Titanium (Ti) particle-induced periprosthetic
osteolysis and subsequent aseptic loosening are a primary reason for
total hip arthroplasty failure. The aim of this study was to assess the effect of
myricetin on Ti particle-induced
osteolysis and osteoclastogenesis. We demonstrated that
myricetin, a natural
plant extract, exerts potent inhibitory effects on Ti particle-induced
osteolysis in a mouse calvarial model. Further histological analysis indicated that the inhibition of osteoclast formation and function, and the secretion of inflammatory factors, are key targets for therapeutic agents in the treatment of wear particle-induced
osteolysis.
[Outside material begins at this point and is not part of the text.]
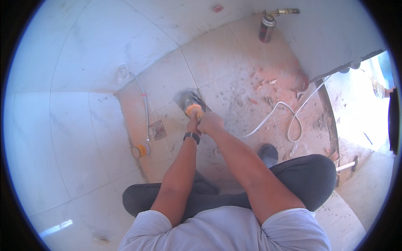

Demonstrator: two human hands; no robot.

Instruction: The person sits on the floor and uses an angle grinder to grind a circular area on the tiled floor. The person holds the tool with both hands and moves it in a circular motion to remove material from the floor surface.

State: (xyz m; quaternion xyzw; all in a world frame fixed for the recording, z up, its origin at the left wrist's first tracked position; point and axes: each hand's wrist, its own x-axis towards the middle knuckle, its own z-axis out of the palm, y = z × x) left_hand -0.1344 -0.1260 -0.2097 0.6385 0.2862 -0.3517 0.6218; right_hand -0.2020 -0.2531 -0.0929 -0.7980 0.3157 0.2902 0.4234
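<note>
Both my hands meet in front of me, low over the dusty tiled floor (217, 54). My left hand (192, 123), with a dark watch (191, 137) on its wrist, is closed round an orange-and-black power tool (194, 109), an angle grinder by its look. Beside it, my right hand (211, 123) is closed on the tool's rear end. The dark front of the tool is smeared, and its working edge cannot be made out. A white cord (268, 116) runs over the floor from near my right forearm and loops on the right.
A gas canister (266, 30) with a torch head stands at the far wall. Left lie a yellow-and-white container (141, 150), a square floor drain (158, 129) and a hanging flexible hose (145, 102). Rubble (259, 85) and a reddish round object (301, 82) lie right, near a raised edge (328, 108).
</note>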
In vitro, we found that
myricetin suppressed receptor activator of nuclear factor-κB
ligand (RANKL)-mediated osteoclast differentiation,
bone resorption, and
F-actin ring formation in a dose-dependent manner. Moreover,
myricetin significantly reduced the expression of osteoclast-specific markers in mouse bone marrow-derived macrophages, including
tartrate-resistant acid phosphatase (TRAP),
cathepsin K, the
calcitonin receptor, V-
ATPase d2, c-fos, and nuclear factor of activated T cells (NFAT) c1. Further investigation revealed that
myricetin inhibited osteoclastogenesis through the suppression of the nuclear factor-κB (NF-κB) signaling pathway and
mitogen-activated protein kinase (MAPK) pathways involving
extracellular signal-regulated kinase 1/2 (ERK1/2), p38, and
c-Jun N-terminal kinase 1/2 (JNK1/2). While, the inhibition of TNF-α and IL-1β secretion was another reason for the suppressive effect of
myricetin on Ti particle-induced
osteolysis. Collectively, these findings suggest that
myricetin is a potential natural agent for the treatment of periprosthetic
osteolysis and other osteoclast-related osteolytic diseases.